En conclusion, la tenue rigoureuse de ces cahiers et registres constitue une exigence incontournable pour les entreprises de sécurité privée qui entendent exercer en parfaite conformité avec la règlementation en vigueur.
Le CNAPS veille de près à leur mise en application et accorde une attention non négligeable à leur suivi lors de ses contrôles.
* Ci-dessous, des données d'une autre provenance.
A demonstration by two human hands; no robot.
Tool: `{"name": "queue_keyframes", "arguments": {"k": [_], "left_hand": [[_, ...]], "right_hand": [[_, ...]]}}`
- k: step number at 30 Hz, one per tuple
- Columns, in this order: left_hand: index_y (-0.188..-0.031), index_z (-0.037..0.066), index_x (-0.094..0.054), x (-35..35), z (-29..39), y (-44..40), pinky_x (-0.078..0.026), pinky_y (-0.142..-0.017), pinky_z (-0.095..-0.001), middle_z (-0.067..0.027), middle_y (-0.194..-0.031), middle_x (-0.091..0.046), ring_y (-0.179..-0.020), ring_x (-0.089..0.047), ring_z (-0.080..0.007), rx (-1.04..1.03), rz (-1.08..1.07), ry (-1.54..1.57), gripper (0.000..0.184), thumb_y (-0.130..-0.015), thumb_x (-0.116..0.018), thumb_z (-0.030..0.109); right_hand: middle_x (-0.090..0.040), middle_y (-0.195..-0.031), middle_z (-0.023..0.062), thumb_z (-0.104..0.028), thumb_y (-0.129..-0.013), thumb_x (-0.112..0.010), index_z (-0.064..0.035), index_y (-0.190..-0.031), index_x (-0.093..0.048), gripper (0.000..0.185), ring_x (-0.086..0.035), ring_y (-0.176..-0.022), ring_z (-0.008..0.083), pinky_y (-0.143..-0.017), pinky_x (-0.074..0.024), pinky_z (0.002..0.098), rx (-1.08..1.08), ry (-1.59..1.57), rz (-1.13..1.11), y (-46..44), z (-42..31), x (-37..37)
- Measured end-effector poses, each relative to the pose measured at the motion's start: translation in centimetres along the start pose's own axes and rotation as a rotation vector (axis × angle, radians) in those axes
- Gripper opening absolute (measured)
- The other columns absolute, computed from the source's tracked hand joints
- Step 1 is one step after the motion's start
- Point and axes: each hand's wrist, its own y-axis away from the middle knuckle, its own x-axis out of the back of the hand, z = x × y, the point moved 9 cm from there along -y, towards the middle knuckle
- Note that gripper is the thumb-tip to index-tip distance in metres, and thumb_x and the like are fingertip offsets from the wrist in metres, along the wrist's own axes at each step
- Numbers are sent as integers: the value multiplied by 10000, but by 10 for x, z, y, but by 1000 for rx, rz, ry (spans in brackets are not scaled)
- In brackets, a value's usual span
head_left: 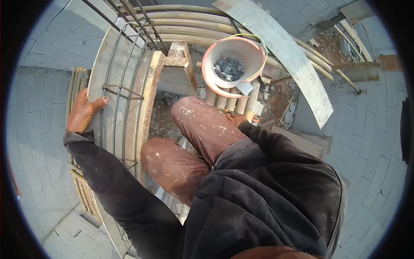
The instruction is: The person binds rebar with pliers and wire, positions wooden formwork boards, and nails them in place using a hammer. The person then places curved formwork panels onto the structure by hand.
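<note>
My left hand (83, 113) grips the upright edge of a wooden formwork board (98, 88); the thumb lies over its inner face and the fingers go behind it. Beside the thumb, a steel rebar cage (121, 80) runs along the trough between this board and a second plank (148, 88). Low by my knee, my right hand (236, 119) is near the bamboo poles (230, 103), partly hidden by my leg and sleeve; its grip is unclear. Close to it lies a small orange-and-black object (256, 118). A pinkish bucket (210, 71) holding nails (228, 68) stands just beyond.
A long pale board (284, 52) lies across the bamboo on the right. Rebar ends (148, 23) stick up at the far end of the trough. Grey block walls (366, 142) rise on both sides. Rubble-strewn ground (282, 97) shows far below between the poles.
</note>
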Motion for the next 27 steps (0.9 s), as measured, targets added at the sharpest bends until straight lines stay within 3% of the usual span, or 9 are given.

Un manquement à ces obligations est d’ailleurs susceptible d’entraîner des sanctions administratives ou pénales (RUP), soulignant l’importance d’une gestion documentaire rigoureuse et adaptée aux exigences de ce secteur réglementé.
Enfin, il convient de souligner que la tendance vers la dématérialisation de ces registres et cahiers est un enjeu majeur, qui mérite que l’on y accorde une attention toute particulière, dans un contexte de bouleversement général lié à l’introduction de l’IA.
Il va en effet sans dire que, selon la taille et les moyens dont dispose une société de sécurité privée, sa capacité à assimiler et à faire l’acquisition des nouveautés en matière technologique ne sera évidemment pas la même.
Enfin, il y a lieu de rappeler que la règlementation en matière d’activités privées de sécurité est dense et complexe. En cas de doute et/ou de besoin d’accompagnement, il est judicieux de se prendre conseil en se tournant vers un avocat maitrisant parfaitement ces enjeux.